▶ [Work instruction]:
Below are lines of data; restate word for word those running from the line containing "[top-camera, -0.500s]" to the line containing "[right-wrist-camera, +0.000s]", inclusive, and no others.

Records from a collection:

______________________________

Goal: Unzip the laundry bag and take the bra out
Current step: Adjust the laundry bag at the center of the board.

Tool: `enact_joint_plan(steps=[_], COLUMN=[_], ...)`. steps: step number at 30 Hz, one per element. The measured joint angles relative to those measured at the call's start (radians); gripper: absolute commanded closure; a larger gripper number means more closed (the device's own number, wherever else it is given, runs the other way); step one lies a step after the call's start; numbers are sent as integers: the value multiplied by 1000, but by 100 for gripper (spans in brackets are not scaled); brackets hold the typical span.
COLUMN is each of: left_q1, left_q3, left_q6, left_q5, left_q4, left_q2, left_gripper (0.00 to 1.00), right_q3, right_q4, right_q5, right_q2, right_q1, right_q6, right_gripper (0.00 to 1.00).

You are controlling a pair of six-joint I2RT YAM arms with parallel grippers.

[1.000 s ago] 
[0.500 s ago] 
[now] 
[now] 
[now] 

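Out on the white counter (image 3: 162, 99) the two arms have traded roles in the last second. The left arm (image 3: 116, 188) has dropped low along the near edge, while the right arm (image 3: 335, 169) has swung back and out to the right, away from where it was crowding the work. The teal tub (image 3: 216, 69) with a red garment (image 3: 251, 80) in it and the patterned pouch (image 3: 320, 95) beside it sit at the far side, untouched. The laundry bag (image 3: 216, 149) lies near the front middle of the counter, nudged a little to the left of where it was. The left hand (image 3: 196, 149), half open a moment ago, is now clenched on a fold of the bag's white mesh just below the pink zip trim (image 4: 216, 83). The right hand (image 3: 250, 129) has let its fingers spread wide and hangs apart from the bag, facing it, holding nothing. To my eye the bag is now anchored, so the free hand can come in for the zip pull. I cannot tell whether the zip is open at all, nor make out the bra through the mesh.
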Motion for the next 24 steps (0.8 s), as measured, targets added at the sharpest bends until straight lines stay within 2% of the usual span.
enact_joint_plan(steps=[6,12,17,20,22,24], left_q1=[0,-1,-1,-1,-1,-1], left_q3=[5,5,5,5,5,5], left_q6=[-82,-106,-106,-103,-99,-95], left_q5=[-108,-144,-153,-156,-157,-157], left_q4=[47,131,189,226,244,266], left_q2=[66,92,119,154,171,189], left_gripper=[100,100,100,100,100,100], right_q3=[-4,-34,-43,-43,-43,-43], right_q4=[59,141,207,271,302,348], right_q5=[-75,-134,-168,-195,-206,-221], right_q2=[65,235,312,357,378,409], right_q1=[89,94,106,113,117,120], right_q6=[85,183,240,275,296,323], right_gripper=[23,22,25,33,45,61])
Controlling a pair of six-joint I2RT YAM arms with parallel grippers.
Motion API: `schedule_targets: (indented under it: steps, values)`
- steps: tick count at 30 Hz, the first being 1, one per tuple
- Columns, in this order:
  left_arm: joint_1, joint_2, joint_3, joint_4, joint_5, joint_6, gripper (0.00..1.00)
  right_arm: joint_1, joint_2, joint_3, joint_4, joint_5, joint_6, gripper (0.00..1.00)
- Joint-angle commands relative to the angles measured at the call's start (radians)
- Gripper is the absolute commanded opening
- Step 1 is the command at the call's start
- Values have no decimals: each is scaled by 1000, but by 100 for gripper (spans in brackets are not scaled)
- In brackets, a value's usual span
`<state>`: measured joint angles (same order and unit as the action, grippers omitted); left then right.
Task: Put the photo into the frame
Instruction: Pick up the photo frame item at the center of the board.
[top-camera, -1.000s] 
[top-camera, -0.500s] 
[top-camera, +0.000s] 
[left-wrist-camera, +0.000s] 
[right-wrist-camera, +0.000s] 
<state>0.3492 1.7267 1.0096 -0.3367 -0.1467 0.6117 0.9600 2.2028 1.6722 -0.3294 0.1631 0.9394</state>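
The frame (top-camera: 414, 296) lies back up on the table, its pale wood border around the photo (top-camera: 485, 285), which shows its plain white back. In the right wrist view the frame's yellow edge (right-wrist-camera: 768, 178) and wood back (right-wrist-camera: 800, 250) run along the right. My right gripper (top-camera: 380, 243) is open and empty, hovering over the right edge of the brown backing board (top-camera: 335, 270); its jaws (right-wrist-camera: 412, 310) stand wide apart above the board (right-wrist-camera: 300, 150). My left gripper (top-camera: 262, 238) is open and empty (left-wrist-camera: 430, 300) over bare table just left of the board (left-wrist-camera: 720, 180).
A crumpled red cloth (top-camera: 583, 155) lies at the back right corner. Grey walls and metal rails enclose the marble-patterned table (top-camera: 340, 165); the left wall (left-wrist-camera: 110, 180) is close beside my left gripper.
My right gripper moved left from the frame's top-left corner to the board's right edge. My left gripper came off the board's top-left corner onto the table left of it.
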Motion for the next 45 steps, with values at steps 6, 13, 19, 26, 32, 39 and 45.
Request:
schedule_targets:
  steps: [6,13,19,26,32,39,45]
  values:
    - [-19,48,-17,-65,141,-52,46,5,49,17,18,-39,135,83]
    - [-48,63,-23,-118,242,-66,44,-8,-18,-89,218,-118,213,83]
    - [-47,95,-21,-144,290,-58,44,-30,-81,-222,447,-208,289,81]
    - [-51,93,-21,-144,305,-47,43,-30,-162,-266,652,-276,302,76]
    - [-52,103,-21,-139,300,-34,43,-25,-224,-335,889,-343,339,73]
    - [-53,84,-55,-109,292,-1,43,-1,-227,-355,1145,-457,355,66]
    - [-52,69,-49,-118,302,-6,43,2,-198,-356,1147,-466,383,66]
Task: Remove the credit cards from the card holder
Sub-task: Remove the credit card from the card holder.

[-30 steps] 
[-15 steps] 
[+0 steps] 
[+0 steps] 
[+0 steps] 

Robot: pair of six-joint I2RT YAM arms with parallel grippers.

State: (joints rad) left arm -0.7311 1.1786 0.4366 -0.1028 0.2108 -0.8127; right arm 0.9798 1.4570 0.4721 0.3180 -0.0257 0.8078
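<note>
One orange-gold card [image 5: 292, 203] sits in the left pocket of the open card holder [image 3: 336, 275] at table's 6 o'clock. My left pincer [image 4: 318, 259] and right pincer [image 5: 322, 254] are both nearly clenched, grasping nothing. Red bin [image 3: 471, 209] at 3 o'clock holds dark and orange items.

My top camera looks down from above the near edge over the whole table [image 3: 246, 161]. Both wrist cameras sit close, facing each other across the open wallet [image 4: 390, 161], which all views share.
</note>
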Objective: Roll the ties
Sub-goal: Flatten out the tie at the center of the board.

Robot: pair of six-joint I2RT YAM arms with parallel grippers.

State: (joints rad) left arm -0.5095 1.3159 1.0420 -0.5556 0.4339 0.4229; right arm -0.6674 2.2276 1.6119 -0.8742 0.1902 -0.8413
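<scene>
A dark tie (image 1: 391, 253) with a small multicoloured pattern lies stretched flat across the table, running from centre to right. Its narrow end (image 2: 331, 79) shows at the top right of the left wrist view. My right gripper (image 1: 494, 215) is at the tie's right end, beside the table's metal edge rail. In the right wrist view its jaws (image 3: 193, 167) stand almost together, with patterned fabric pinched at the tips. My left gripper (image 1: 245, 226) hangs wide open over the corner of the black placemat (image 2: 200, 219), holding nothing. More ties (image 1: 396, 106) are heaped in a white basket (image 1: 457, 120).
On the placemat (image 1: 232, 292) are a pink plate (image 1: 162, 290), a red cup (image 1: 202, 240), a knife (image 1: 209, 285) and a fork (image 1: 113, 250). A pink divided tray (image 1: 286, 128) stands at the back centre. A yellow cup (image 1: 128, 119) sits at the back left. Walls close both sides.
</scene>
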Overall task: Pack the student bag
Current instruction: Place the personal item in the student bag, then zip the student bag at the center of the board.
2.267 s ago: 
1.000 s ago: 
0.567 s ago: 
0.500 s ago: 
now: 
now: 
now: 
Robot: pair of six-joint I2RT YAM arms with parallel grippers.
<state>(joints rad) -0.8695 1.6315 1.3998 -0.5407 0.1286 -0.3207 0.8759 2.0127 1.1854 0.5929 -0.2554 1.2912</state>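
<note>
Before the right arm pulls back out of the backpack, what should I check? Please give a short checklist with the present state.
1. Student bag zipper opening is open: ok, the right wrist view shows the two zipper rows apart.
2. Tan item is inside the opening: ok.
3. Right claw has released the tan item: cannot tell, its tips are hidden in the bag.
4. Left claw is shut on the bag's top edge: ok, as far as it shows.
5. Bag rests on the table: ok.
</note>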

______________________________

▶ [Reply]:
[top-camera, -0.500s] 
[top-camera, +0.000s] 
[left-wrist-camera, +0.000s] 
[right-wrist-camera, +0.000s] 

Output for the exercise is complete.